§ Supplied material
- Opening Delimiter -

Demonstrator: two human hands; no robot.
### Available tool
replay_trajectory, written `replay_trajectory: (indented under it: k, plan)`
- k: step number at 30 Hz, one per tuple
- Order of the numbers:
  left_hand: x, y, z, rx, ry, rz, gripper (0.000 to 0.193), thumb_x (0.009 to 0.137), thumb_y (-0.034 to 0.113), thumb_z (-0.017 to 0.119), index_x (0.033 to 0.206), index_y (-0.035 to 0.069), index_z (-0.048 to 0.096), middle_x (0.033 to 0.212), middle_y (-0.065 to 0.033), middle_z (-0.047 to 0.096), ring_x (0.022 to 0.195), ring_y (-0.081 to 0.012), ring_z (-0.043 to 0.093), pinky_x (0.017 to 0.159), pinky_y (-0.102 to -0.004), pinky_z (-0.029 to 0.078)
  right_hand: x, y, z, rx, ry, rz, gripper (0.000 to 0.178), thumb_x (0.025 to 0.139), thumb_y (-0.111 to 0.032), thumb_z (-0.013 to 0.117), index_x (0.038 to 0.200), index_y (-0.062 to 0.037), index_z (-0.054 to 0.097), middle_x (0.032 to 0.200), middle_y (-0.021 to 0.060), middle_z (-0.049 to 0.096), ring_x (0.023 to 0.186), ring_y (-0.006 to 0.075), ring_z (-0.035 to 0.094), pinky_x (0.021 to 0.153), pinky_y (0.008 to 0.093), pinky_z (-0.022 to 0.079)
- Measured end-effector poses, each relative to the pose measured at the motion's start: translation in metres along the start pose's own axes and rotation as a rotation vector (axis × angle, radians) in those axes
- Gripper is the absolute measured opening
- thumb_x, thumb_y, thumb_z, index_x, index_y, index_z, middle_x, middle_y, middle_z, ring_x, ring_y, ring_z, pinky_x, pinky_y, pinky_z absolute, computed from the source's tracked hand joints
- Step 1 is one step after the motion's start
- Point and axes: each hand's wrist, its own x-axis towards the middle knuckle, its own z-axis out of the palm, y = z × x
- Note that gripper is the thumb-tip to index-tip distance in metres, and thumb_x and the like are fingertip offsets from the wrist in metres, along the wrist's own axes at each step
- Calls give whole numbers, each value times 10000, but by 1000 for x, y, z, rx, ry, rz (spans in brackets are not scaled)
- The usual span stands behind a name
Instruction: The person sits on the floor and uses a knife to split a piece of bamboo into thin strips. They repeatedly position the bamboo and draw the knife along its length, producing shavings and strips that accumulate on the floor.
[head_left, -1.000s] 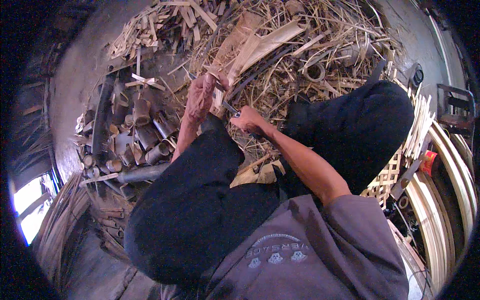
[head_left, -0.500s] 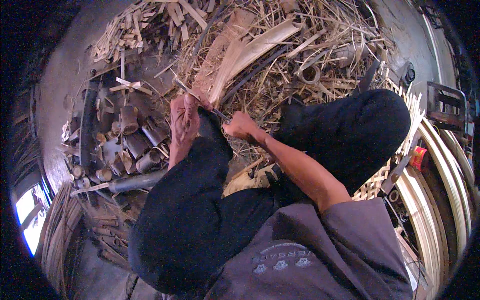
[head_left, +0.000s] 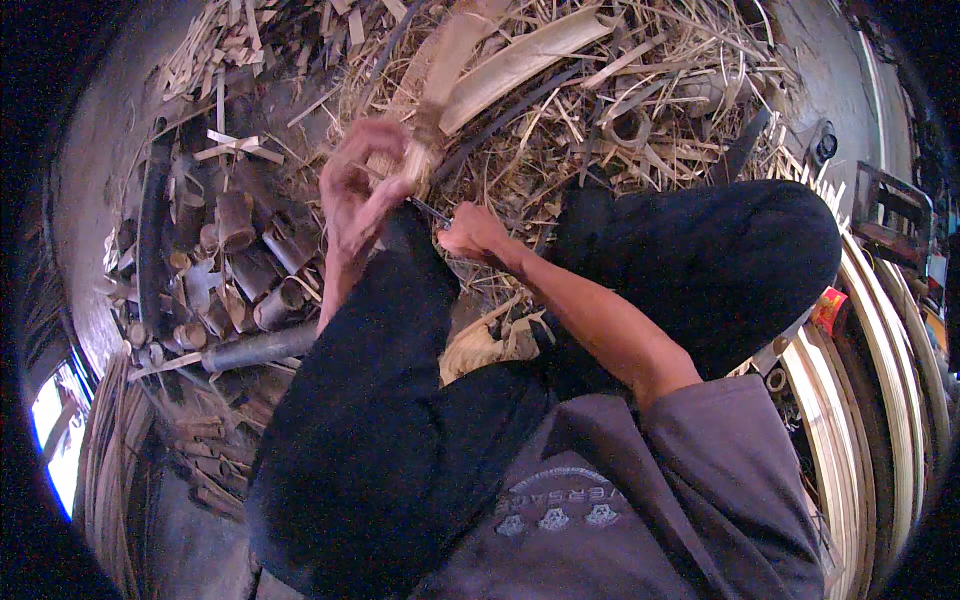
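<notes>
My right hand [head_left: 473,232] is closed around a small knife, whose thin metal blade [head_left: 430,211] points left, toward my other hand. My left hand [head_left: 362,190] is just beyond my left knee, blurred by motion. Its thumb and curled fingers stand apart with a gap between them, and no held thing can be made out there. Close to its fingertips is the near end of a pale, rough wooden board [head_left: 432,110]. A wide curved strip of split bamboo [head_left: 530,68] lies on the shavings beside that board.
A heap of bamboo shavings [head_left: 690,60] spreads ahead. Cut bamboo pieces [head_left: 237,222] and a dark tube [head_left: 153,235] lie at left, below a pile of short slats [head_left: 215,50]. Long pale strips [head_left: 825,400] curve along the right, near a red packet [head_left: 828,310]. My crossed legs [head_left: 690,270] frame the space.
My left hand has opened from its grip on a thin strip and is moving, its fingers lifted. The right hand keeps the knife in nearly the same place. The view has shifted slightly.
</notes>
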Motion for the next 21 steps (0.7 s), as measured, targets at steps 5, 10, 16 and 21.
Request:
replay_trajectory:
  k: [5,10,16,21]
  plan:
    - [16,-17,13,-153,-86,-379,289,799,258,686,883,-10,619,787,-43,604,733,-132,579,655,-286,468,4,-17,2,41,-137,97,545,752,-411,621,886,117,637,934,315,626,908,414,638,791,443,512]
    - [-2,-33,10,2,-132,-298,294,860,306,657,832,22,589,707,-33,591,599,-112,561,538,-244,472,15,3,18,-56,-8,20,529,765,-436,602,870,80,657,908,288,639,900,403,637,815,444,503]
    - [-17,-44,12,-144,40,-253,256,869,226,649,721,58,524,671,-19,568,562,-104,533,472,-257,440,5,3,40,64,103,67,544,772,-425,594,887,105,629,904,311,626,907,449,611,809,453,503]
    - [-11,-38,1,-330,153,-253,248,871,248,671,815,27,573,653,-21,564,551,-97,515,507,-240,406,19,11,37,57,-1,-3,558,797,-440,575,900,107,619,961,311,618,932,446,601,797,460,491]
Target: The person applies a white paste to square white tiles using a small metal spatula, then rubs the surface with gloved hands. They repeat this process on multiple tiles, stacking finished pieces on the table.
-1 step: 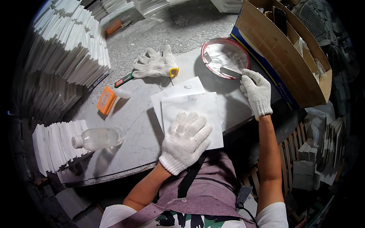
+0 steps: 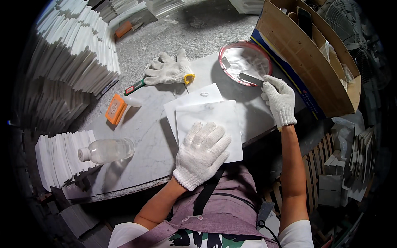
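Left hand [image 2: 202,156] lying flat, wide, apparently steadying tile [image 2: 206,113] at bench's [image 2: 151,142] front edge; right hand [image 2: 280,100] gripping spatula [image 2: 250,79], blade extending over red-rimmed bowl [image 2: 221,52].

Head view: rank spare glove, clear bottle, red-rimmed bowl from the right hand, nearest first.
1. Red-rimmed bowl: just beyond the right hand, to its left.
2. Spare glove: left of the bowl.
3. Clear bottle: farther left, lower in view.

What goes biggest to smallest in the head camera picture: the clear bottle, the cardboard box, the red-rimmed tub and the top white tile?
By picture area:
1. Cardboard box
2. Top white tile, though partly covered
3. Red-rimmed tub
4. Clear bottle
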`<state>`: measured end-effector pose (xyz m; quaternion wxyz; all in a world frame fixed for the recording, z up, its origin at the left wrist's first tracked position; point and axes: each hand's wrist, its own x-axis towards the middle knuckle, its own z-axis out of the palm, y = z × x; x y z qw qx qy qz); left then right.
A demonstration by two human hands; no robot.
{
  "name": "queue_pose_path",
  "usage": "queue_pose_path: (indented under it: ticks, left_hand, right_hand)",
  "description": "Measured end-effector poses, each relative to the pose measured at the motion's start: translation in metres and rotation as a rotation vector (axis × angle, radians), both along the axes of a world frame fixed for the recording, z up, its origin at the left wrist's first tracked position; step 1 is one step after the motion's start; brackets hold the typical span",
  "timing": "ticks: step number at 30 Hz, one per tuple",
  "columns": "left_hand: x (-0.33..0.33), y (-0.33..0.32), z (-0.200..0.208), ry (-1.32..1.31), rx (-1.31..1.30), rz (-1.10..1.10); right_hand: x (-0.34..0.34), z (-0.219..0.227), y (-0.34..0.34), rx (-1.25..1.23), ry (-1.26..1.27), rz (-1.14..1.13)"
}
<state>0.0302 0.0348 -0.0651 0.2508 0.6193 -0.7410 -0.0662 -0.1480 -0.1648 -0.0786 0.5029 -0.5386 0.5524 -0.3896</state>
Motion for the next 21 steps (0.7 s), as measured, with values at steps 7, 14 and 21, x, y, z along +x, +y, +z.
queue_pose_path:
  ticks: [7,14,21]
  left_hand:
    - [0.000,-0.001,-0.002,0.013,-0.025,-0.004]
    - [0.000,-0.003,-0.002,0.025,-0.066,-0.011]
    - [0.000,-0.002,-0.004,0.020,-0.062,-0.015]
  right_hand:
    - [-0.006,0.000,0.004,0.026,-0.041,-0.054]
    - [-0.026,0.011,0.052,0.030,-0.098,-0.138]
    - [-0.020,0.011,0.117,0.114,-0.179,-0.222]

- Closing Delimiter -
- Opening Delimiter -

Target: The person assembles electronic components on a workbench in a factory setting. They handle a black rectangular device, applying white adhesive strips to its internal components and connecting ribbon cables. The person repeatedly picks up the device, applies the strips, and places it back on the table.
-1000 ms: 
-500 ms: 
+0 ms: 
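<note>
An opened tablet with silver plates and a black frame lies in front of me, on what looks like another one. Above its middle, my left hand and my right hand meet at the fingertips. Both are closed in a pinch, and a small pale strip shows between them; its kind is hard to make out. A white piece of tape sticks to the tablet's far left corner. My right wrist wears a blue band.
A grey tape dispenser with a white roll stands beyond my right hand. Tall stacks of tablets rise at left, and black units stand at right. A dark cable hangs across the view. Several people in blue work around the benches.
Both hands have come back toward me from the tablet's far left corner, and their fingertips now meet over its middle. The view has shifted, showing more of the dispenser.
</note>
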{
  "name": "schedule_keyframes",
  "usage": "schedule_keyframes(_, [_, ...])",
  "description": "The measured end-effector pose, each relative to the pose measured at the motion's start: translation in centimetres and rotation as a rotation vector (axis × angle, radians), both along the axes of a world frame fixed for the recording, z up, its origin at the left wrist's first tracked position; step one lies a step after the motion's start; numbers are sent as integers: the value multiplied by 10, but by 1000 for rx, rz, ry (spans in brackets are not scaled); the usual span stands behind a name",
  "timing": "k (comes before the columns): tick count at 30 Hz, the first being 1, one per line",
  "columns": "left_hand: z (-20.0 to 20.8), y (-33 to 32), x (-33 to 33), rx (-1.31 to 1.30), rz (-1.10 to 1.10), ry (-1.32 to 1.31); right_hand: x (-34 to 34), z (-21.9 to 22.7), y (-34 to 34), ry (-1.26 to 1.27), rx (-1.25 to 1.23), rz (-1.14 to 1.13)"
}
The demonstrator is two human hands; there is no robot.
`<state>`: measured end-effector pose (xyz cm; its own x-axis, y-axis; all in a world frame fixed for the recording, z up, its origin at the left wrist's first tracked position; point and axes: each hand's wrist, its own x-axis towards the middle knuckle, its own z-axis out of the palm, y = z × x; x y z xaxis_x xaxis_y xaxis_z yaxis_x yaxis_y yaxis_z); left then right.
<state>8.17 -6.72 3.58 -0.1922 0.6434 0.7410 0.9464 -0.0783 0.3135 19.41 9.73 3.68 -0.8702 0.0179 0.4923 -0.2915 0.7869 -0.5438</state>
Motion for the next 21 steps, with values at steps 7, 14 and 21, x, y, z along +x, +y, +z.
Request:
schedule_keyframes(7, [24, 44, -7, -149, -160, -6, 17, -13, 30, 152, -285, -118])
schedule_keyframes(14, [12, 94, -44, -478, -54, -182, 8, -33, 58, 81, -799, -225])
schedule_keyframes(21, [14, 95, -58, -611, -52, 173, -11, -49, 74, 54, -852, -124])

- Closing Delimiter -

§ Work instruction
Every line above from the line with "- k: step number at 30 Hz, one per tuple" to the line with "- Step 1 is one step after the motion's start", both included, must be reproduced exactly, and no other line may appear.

§ Answer space
- k: step number at 30 Hz, one per tuple
- Order of the numbers:
  left_hand: x, y, z, rx, ry, rz, gripper (0.000 to 0.193), thumb_x (0.009 to 0.137), thumb_y (-0.034 to 0.113), thumb_z (-0.017 to 0.119), index_x (0.033 to 0.206), index_y (-0.035 to 0.069), index_z (-0.048 to 0.096), middle_x (0.033 to 0.212), middle_y (-0.065 to 0.033), middle_z (-0.047 to 0.096), ring_x (0.022 to 0.195), ring_y (-0.081 to 0.012), ring_z (-0.043 to 0.093), pinky_x (0.017 to 0.159), pinky_y (-0.102 to -0.004), pinky_z (-0.029 to 0.078)
  right_hand: x, y, z, rx, ry, rz, gripper (0.000 to 0.178), thumb_x (0.025 to 0.139), thumb_y (-0.111 to 0.032), thumb_z (-0.013 to 0.117), index_x (0.038 to 0.200), index_y (-0.062 to 0.037), index_z (-0.054 to 0.097), middle_x (0.032 to 0.200), middle_y (-0.021 to 0.060), middle_z (-0.049 to 0.096), ring_x (0.023 to 0.186), ring_y (-0.006 to 0.075), ring_z (-0.035 to 0.094), pinky_x (0.021 to 0.153), pinky_y (0.008 to 0.093), pinky_z (-0.022 to 0.079)
- Measured end-effector poses, each relative to the pose measured at the motion's start: translation in metres along the start pose's own axes and rotation as a rotation vector (axis × angle, radians) in those axes
- Gripper is the absolute measured opening
- thumb_x, thumb_y, thumb_z, index_x, index_y, index_z, middle_x, middle_y, middle_z, ring_x, ring_y, ring_z, pinky_x, pinky_y, pinky_z absolute, computed from the source's tracked hand joints
- Step 1 is one step after the motion's start

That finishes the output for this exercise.